Action item: Every line holding the string "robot" should be copied from the listing.

Records for this task:
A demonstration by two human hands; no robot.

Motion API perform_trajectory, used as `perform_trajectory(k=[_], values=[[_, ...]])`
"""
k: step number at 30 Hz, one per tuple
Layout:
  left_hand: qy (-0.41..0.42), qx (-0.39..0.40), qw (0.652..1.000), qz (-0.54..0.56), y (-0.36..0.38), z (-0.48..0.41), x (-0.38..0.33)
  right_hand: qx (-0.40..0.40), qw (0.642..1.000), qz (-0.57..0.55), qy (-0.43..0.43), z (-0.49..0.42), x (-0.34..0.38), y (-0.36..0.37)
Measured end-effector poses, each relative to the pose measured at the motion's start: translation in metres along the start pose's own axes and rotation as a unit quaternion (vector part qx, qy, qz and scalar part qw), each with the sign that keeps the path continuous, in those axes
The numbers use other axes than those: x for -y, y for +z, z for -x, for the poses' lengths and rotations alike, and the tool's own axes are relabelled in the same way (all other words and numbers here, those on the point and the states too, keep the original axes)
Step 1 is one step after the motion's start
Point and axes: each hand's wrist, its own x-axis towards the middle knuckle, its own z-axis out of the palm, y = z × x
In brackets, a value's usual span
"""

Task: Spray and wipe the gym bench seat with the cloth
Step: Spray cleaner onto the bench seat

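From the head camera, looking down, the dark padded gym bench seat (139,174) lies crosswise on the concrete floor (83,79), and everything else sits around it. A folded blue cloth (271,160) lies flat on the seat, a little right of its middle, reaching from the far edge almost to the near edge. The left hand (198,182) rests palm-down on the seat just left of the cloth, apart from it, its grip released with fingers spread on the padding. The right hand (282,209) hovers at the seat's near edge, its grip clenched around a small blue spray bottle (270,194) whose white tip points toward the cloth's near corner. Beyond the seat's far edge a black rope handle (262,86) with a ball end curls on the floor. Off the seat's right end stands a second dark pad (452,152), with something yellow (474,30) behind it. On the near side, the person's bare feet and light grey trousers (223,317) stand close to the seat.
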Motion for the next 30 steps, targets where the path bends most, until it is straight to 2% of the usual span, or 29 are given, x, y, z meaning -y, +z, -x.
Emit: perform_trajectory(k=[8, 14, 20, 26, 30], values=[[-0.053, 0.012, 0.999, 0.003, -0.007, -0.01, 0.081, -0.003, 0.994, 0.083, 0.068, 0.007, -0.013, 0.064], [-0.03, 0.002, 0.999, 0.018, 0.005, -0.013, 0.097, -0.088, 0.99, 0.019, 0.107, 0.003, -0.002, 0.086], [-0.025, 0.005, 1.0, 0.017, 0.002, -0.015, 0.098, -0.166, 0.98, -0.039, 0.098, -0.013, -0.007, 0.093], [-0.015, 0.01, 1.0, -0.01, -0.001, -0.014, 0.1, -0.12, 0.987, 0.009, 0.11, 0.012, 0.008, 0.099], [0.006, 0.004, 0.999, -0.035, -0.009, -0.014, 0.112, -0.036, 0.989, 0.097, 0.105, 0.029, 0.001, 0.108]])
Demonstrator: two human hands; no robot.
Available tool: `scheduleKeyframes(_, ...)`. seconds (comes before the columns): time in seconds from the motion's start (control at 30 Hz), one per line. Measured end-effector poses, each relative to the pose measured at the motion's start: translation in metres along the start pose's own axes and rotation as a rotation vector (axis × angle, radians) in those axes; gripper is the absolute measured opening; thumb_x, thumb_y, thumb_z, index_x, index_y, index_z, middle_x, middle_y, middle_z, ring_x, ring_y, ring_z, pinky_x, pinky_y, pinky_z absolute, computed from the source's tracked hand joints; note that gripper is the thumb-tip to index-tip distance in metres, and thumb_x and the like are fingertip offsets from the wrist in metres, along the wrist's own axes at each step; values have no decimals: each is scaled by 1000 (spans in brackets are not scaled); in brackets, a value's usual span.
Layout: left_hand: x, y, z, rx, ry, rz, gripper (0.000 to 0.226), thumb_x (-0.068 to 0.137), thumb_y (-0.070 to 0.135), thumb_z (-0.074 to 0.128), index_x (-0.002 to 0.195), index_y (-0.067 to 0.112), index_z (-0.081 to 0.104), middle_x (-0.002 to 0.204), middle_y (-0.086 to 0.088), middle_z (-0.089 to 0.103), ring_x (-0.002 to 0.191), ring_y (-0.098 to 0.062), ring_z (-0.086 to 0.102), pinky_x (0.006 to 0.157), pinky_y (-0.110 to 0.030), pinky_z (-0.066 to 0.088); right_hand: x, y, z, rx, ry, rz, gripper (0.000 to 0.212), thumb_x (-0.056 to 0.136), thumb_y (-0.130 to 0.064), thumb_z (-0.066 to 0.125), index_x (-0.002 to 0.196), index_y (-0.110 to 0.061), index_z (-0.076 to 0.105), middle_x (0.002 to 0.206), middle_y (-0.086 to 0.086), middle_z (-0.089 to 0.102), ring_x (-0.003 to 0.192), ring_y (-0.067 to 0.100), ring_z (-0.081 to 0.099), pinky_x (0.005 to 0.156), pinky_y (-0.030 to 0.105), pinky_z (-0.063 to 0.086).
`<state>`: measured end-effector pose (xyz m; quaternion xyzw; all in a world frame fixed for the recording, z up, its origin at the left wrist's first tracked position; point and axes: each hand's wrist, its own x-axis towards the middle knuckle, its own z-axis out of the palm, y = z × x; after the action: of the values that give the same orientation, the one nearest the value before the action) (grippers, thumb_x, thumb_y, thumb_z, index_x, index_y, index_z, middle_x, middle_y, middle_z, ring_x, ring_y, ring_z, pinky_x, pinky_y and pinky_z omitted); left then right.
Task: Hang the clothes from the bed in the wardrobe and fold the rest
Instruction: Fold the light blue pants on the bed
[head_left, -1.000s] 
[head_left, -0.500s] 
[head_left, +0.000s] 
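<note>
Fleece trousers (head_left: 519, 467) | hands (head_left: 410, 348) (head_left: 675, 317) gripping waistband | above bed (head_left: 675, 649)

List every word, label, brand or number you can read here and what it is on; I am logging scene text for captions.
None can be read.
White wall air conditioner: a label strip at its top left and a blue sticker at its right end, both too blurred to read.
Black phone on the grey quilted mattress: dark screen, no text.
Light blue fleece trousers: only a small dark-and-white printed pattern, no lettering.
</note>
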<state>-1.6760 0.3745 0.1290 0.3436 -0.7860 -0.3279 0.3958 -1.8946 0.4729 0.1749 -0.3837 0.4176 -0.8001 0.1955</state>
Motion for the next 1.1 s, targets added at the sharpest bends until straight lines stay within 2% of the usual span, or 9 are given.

Reply:
A demonstration by two human hands; no robot.
Demonstrator: two human hands; no robot.

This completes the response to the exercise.